Já a 3ª Coordenadoria Regional de Saúde (CRS), que abrange 21 municípios gaúchos, como Pelotas e Rio Grande, afirmou que tem insulinas em estoque para atender todo o mês de abril. No total, 402 pacientes da região recebem o medicamento. A 6ª CRS, por sua vez, que envolve cidades como Passo Fundo e Carazinho, informou que é abastecida com insulinas mensalmente e que repassa os medicamentos para suas 62 cidades com essa mesma frequência. Atualmente, segundo a coordenadoria, os municípios estão abastecidos, no mínimo, até o final da primeira quinzena deste mês, "quando começaremos a distribuir novamente o que vamos receber”.
Entenda o caso
De acordo com o relatório do Tribunal de Contas da União, em resposta aos questionamentos realizados pela equipe de auditoria sobre a estimativa dos meses de duração do estoque atual de insulinas, o Departamento de Assistência Farmacêutica do Ministério da Saúde informou que possuía 196.015 unidades de insulina análoga de ação rápida 100 U/mL, o que é equivalente a 28 dias da programação de distribuição do segundo trimestre de 2023. Por outro lado, há um total de 638.255 unidades aprovado para todas as unidades federativas.
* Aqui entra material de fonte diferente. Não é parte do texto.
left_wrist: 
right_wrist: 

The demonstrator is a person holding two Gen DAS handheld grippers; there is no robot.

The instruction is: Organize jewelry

O documento destaca que o estoque atual já é decorrente de aditivos realizados aos contratos atuais e, por isso, a quantidade disponível atende somente às necessidades de abril, “havendo real possibilidade de desabastecimento a partir do mês de maio”. No entanto, acrescenta que, diante do fracasso dos pregões, o Ministério da Saúde iniciou um processo de dispensa de licitação emergencial para aquisição de 1.346.826 unidades do produto em 31 de janeiro deste ano, com o objetivo de atender a demanda da rede SUS por um período estimado de 180 dias.
Questionado sobre o assunto na segunda-feira (3), o Ministério da Saúde informou que, “atualmente, a rede de serviços do SUS está abastecida com as insulinas de aquisição do Ministério da Saúde para tratamento de diabetes”. Já nesta quinta (6), a pasta confirmou a dificuldade de aquisição do medicamento, afirmando que, “por falta de capacidade de oferta dos fornecedores internacionais com registro no Brasil, não foram apresentadas propostas para atender à demanda do Ministério da Saúde nos pregões abertos pela pasta”.
Diante da situação, o Ministério disse ter realizado um pregão emergencial para a compra de empresas com registro em agências internacionais qualificadas de regulação sanitária e certificadas pela Organização Mundial de Saúde (OMS) que puderam participar junto com as que possuem registro no Brasil, além de estar elaborando, em parceria com os Estados, “um levantamento dos estoques e processos vigentes de compra para acompanhar todo processo com transparência”. A pasta também afirmou que pode ressarcir os Estados mediante compras descentralizadas.
O Ministério da Saúde ainda destacou que está com uma estratégia de apoio à produção local de produtos essenciais para o SUS, “que é a única forma de reduzir permanentemente a dependência em relação à volatilidade do mercado internacional”, que as insulinas regulares mais consumidas estão com estoque adequado e que a situação da insulina análoga de ação rápida está sendo tratado com “máxima prioridade junto aos fornecedores internacionais para garantir o atendimento da população”.
O documento acrescenta que o processo aquisitivo de caráter emergencial com a participação de empresas estrangeiras, que tem como objetivo atender a demanda por 180 dias, se encontra atualmente em fase de qualificação técnica, ou seja, avaliação dos documentos enviados pelas companhias. Caso as tratativas para a aquisição da caneta não tenham resultados positivos ou exijam maior tempo de execução para o atendimento da rede SUS, o Ministério da Saúde considera como alternativa para evitar o desabastecimento a aquisição de frascos de insulina, de forma excepcional, ou a substituição da insulina análoga de ação rápida pela insulina regular.